Nierenberg Andrew A, McElroy Susan L, Friedman Edward S, Ketter Terence A, Shelton Richard C, Deckersbach Thilo, McInnis Melvin G, Bowden Charles L, Tohen Mauricio, Kocsis James H, Calabrese Joseph R, Kinrys Gustavo, Bobo William V, Singh Vivek, Kamali Masoud, Kemp David, Brody Benjamin, Reilly-Harrington Noreen A, Sylvia Louisa G, Shesler Leah W, Bernstein Emily E, Schoenfeld David, Rabideau Dustin J, Leon Andrew C, Faraone Stephen, Thase Michael E
Massachusetts General Hospital, 50 Staniford St, Ste 580, Boston, MA 02114
J Clin Psychiatry. 2016 Jan;77(1):90-9. doi: 10.4088/JCP.14m09349.
Bipolar disorder is among the 10 most disabling medical conditions worldwide. While lithium has been used extensively for bipolar disorder since the 1970s, second-generation antipsychotics (SGAs) have supplanted lithium since 1998. To date, no randomized comparative-effectiveness study has compared lithium and any SGA.

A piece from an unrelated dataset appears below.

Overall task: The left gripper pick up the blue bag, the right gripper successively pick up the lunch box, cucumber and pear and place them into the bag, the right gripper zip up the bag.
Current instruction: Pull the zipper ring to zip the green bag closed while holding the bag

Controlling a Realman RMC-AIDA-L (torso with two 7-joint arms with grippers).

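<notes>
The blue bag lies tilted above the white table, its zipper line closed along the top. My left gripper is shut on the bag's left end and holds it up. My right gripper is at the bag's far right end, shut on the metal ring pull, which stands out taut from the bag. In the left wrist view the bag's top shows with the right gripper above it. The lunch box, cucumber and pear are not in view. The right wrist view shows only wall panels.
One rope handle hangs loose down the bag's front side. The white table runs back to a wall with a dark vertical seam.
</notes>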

Within the duration of the study (September 2010-September 2013), participants with bipolar I or II disorder (DSM-IV-TR) were randomized for 6 months to receive lithium (n = 240) or quetiapine (n = 242). Lithium and quetiapine were combined with other medications for bipolar disorder consistent with typical clinical practice (adjunctive personalized treatment [APT], excluding any SGA for the lithium + APT group and excluding lithium or any other SGA for the quetiapine + APT group). Coprimary outcome measures included Clinical Global Impressions-Efficacy Index (CGI-EI) and necessary clinical adjustments, which measured number of changes in adjunctive personalized treatment. Secondary measures included a full range of symptoms, cardiovascular risk, functioning, quality of life, suicidal ideation and behavior, and adverse events.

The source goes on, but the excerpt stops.